- [Required action]: Copy whichever lines of the data hold the word "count".

□ □ □ □

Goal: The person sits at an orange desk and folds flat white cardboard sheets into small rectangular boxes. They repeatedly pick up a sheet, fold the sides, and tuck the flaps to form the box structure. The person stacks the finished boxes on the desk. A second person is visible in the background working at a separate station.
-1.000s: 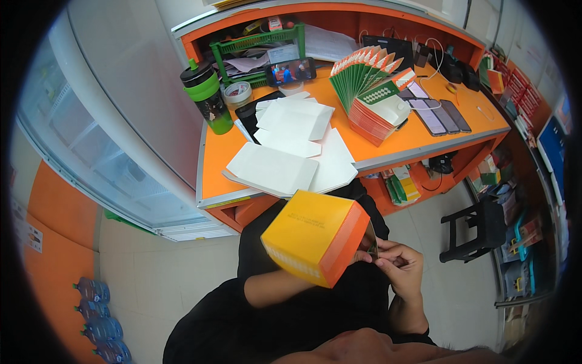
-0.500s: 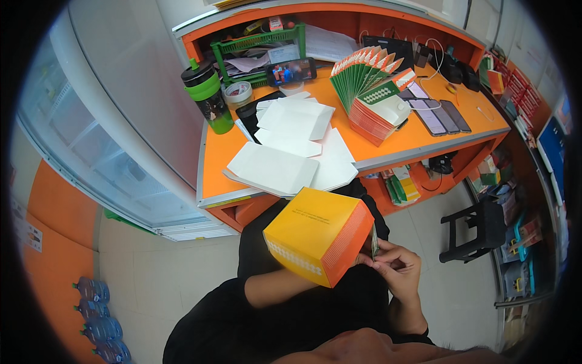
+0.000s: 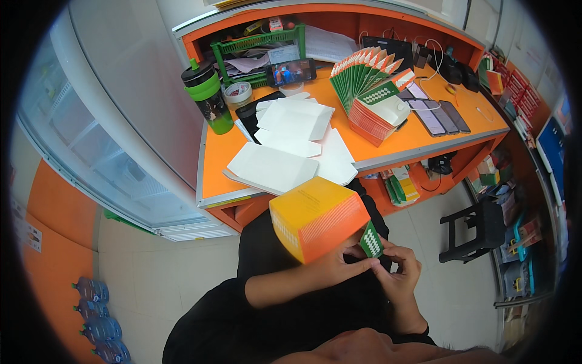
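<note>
Just below the orange desk's (image 3: pixel 418 142) front edge, we hold an orange-and-yellow carton (image 3: pixel 317 217) over our lap, left hand (image 3: pixel 330 269) gripping its underside, right hand (image 3: pixel 400 276) pinching its green patterned flap (image 3: pixel 370 240) between fingertips

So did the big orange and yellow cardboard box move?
Yes. The orange and yellow cardboard box rose slightly toward the orange desk's front edge and turned; both hands hold it.
</note>
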`<state>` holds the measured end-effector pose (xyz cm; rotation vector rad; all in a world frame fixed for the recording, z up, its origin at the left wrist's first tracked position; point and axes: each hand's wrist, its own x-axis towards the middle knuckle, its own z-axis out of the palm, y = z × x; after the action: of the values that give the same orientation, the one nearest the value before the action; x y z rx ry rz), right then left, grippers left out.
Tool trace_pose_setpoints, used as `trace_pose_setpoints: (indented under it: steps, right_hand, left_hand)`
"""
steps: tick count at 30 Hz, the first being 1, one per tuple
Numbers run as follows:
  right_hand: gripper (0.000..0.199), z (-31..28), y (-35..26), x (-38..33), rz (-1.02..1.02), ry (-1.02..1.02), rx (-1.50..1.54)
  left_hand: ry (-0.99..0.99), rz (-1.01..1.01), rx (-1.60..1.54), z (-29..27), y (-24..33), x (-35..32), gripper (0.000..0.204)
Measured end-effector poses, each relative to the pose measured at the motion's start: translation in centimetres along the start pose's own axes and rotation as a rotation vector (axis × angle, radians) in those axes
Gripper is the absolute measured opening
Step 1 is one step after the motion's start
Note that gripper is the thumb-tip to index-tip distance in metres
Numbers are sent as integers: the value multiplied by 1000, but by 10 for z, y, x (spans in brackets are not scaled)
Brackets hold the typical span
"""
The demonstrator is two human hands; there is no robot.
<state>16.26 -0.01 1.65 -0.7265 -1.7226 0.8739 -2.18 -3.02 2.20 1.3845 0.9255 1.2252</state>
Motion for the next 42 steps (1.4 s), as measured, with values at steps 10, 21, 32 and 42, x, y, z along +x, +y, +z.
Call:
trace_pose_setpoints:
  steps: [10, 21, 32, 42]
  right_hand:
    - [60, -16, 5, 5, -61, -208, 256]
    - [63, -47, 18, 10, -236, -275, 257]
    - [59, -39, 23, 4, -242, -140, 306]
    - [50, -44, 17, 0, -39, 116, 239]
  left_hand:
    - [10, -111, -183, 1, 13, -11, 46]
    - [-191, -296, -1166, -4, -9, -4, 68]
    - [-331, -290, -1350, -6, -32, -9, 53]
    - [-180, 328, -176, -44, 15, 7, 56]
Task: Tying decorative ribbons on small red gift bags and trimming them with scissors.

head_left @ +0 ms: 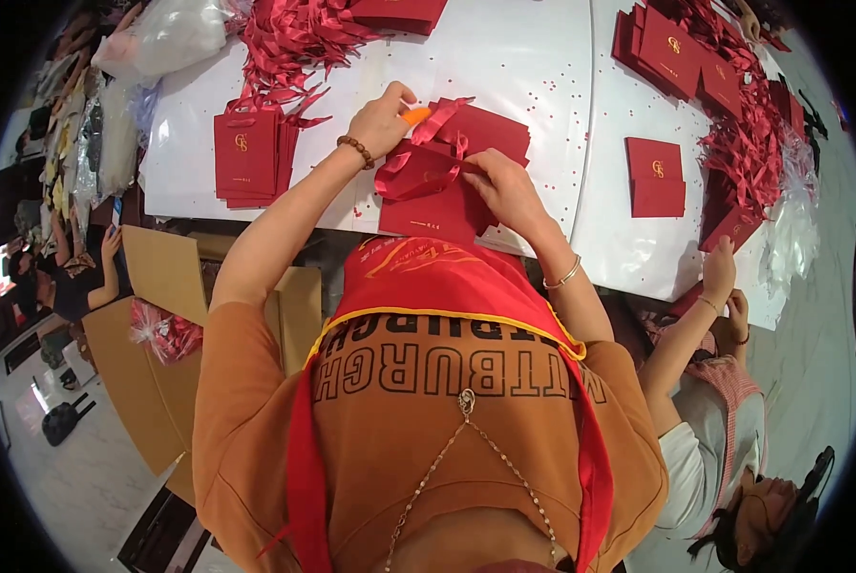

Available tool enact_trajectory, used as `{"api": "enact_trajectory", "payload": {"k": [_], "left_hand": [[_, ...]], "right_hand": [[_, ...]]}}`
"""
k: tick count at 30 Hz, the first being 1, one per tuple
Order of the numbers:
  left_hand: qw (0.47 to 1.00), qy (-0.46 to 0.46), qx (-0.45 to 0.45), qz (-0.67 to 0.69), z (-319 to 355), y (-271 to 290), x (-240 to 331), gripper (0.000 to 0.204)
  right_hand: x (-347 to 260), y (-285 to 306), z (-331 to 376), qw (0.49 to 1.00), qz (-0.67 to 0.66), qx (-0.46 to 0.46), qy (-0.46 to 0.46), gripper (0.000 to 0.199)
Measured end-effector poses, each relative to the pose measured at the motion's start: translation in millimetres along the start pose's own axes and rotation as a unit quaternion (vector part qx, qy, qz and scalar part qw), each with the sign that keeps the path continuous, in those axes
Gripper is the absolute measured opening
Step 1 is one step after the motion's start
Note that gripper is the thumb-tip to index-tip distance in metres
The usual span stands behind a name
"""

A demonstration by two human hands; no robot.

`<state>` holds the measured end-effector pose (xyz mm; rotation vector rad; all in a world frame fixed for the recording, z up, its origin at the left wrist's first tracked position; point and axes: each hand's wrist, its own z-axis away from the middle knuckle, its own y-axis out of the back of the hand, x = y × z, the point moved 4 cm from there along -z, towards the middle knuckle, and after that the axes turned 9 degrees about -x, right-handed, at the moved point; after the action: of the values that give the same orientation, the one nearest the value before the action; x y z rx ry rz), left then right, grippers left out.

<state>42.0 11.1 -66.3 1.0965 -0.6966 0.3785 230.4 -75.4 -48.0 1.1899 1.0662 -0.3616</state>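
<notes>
A red paper gift bag (435, 212) lies on the white table in front of me, over other flat red bags (499, 132). Its shiny red ribbon handle (390, 180) loops loosely across its top. At the far left of the bag is my left hand (380, 122), fingers curved and thumb apart from them. An orange cover or piece (415, 116) shows at the thumb and touches the ribbon. Closed at the bag's right edge, my right hand (507, 189) pinches the ribbon by the bag's mouth; the fingertips partly hide the hold.
Stacks of red bags (246, 158) and a heap of ribbons (294, 48) lie on the left. More bags (655, 181) lie right, near a co-worker's hand (720, 270). An open cardboard box (151, 382) stands below left. Tiny red bits dot the white table (542, 57).
</notes>
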Motion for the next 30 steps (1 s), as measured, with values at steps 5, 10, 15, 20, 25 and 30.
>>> {"api": "enact_trajectory", "payload": {"k": [5, 10, 15, 20, 25, 30], "left_hand": [[0.991, -0.008, -0.047, 0.128, 2, -7, 3, 0.039], [0.987, -0.08, -0.012, 0.141, 14, -2, 20, 0.032], [0.987, -0.071, -0.094, 0.109, 2, -10, 30, 0.019], [0.972, -0.069, -0.202, -0.096, -3, -26, 43, 0.028], [0.984, -0.067, -0.167, 0.011, -1, -21, 40, 0.031], [0.993, -0.054, -0.098, 0.035, -21, -8, 18, 0.026]], "right_hand": [[-1, 0, 0, 1.0, -0.004, -0.01, -0.002, 0.016], [4, 1, 0, 1.0, -0.003, -0.012, -0.021, 0.017], [1, 0, -1, 0.999, -0.002, -0.018, -0.03, 0.016], [-4, -4, -3, 0.996, 0.084, 0.01, 0.017, 0.019], [-8, -9, 3, 0.993, 0.014, 0.116, 0.02, 0.038], [-6, -25, 2, 0.987, -0.153, 0.013, -0.04, 0.057]]}}
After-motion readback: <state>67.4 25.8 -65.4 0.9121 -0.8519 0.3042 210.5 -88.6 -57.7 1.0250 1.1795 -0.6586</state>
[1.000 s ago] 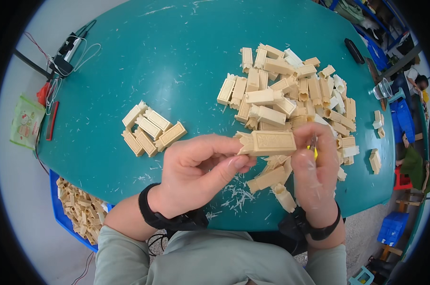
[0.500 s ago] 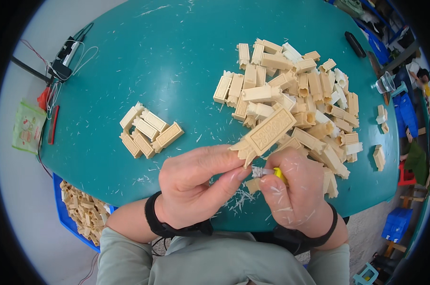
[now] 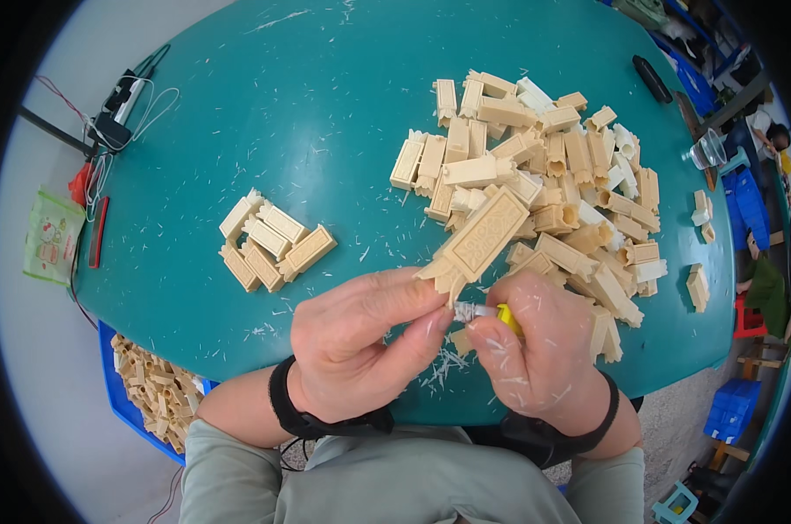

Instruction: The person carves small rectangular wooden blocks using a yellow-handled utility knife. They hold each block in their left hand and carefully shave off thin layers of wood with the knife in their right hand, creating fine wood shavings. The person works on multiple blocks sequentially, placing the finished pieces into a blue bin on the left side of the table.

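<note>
My left hand (image 3: 360,336) pinches the jagged, crown-like end of a cream rectangular plastic piece (image 3: 485,234) with a raised pattern on its face. The piece slants up to the right, over a large heap of similar pieces (image 3: 579,157). In my right hand (image 3: 539,349) is a small cutting knife (image 3: 507,316) with a yellow part at the grip. Its blade end looks coated with shavings and sits right by the piece's jagged end, close to my left fingertips. White flecks cling to my right thumb and hand. A small group of pieces (image 3: 277,240) lies left of my hands.
Thin white shavings (image 3: 439,375) are scattered over the green table (image 3: 264,113). A blue bin (image 3: 120,397) full of pieces stands below the left edge. A power strip (image 3: 120,109) with cables lies at the far left, a clear cup (image 3: 708,153) at the right edge.
The cream piece has tipped slightly left and down in my left fingers. My right hand and the knife have shifted a little left, closer to the jagged end.
</note>
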`<state>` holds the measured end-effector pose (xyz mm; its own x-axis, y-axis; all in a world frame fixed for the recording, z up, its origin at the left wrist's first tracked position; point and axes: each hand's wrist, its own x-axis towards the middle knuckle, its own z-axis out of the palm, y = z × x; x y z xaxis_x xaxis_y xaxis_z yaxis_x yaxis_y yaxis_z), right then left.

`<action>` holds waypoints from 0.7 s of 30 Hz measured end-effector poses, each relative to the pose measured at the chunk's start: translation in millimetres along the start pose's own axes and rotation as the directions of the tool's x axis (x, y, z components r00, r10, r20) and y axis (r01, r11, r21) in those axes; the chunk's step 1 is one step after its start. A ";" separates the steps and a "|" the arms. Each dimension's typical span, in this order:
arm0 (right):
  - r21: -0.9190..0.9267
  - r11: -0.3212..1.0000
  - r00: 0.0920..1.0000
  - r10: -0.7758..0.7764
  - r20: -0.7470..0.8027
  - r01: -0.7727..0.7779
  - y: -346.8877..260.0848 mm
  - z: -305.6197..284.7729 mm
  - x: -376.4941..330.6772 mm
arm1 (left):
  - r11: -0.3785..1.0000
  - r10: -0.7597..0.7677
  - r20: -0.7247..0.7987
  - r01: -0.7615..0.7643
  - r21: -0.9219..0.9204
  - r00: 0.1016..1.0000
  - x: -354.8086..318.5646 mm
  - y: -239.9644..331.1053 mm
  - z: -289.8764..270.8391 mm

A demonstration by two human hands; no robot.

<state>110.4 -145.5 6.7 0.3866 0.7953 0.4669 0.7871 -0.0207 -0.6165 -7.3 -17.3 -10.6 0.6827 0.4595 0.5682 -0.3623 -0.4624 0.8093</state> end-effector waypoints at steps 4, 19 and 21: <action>-0.023 1.000 1.000 -0.002 -0.016 0.002 -0.3 0.7 0.3 | 1.000 0.010 -0.018 -0.010 0.004 1.000 -1.7 -0.8 0.3; 0.022 0.999 1.000 0.026 -0.001 -0.026 2.6 -4.6 0.1 | 0.984 -0.167 -0.025 0.165 -0.069 0.986 -2.5 7.1 -0.6; 0.089 0.993 0.997 0.076 0.003 -0.076 2.2 -6.3 -0.7 | 0.967 -0.166 -0.038 0.155 -0.203 0.985 -2.0 4.9 1.7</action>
<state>114.9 -149.9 9.0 0.4442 0.7932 0.4164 0.7094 -0.0275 -0.7043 -9.3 -21.7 -8.1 0.7088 0.5581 0.4314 -0.3734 -0.2220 0.9007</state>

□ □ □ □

- [Output of the task]:
steps: tick count at 30 Hz, the first being 1, one per tuple
k: tick count at 30 Hz, the first being 1, one per tuple

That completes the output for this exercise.